Problem description
Return precisely the opening lines of the listing below, ending with the line that contains "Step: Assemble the".
*** Provided entries ***
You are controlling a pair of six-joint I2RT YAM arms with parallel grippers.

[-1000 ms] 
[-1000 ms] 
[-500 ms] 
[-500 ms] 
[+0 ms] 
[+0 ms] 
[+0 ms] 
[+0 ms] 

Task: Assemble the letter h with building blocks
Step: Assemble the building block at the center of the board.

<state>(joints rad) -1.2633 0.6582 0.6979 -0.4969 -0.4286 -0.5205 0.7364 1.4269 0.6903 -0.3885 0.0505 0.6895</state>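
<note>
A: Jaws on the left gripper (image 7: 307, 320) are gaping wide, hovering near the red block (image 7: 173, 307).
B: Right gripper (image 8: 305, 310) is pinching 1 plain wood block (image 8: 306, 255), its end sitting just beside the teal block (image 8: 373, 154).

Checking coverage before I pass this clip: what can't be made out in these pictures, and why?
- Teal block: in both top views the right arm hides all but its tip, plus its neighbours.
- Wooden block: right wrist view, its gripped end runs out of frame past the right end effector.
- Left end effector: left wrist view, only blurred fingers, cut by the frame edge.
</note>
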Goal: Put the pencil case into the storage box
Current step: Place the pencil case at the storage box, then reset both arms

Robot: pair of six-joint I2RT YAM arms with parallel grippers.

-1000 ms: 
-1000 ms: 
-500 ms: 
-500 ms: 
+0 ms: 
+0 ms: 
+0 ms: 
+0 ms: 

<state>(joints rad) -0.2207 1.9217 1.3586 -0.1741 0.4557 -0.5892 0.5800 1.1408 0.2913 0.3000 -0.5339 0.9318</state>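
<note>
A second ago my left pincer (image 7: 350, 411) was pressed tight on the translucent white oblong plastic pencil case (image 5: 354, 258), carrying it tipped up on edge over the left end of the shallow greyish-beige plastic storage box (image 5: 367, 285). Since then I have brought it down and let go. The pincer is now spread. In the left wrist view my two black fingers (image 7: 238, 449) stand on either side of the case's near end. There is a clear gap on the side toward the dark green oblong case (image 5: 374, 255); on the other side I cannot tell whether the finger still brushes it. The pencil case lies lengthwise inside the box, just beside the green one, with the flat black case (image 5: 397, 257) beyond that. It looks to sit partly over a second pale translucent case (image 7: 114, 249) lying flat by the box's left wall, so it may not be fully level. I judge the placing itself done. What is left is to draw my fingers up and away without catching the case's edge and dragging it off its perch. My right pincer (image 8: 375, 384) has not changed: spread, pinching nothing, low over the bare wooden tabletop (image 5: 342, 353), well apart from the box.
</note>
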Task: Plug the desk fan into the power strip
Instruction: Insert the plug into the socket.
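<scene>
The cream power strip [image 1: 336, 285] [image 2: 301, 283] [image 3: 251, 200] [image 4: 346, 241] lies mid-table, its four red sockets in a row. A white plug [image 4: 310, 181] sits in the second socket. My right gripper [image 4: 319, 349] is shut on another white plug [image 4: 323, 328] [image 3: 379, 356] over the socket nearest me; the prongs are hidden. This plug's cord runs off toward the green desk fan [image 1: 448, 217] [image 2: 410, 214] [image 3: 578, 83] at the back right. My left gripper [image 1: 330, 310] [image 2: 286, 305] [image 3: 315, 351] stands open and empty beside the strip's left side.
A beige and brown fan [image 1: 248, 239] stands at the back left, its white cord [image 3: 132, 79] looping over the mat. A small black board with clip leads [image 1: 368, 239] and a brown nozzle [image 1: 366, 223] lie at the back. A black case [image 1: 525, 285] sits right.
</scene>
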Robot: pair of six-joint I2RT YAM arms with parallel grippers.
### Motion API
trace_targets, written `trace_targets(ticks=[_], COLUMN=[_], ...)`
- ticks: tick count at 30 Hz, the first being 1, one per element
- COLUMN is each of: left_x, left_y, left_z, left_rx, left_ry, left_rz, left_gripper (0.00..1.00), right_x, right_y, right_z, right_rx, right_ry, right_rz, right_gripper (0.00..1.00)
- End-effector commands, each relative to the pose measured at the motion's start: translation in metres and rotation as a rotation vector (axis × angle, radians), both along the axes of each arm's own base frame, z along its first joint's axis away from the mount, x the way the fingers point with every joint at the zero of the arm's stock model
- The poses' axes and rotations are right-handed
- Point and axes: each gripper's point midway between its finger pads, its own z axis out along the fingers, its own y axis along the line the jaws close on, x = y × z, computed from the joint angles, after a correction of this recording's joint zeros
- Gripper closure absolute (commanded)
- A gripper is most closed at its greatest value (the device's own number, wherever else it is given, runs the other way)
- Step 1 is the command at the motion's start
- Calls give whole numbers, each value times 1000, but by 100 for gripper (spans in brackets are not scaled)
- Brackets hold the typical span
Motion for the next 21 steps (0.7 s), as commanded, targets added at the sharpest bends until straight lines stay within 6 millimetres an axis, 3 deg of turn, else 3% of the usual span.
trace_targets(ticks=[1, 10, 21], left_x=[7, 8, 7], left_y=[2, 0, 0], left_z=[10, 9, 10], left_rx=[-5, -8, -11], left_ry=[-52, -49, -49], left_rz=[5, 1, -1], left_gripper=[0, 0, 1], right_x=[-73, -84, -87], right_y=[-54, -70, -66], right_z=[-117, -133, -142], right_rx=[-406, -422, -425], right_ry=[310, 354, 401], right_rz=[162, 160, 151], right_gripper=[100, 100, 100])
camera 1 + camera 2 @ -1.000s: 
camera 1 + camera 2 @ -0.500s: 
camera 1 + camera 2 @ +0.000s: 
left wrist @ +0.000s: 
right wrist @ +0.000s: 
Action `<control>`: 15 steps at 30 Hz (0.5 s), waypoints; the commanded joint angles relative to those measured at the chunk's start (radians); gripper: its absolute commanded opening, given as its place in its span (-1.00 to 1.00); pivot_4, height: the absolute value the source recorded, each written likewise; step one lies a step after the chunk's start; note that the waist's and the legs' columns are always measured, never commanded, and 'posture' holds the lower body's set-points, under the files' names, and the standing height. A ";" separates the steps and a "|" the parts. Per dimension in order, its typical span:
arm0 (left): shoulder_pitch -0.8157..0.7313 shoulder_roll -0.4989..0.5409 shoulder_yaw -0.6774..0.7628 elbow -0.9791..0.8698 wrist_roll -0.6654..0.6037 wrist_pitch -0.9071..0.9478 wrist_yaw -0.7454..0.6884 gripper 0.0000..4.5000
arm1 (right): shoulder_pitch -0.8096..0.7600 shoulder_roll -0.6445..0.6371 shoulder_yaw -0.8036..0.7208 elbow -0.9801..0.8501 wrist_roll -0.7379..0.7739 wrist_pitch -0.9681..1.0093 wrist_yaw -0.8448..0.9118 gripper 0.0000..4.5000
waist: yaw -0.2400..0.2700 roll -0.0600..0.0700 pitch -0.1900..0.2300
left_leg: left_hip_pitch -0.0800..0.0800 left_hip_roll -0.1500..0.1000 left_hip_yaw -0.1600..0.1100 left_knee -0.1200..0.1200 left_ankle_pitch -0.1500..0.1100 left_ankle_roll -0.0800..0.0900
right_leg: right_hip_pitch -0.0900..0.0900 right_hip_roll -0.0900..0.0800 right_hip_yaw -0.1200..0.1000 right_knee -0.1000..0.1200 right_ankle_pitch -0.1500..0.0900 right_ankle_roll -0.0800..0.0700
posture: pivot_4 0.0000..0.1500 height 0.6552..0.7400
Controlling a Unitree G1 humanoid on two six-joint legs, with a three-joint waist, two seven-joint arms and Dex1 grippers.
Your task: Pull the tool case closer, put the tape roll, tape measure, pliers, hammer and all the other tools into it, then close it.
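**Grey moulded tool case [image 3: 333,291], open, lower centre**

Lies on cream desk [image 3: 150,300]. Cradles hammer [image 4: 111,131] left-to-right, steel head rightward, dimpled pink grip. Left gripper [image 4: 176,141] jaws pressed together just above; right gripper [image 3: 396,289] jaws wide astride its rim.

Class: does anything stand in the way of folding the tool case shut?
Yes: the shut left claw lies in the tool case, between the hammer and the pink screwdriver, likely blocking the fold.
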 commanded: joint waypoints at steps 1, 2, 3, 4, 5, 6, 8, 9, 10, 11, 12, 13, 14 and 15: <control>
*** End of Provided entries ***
Response to this task
You are controlling a pair of six-joint I2RT YAM arms with parallel grippers.

[-1000 ms] 
[-1000 ms] 
[-500 ms] 
[-500 ms] 
[+0 ms] 
[+0 ms] 
[+0 ms] 
[+0 ms] 

Task: Assemble the letter h with building blocks
Step: Assemble the building block at the center of the board.

The answer was given in full.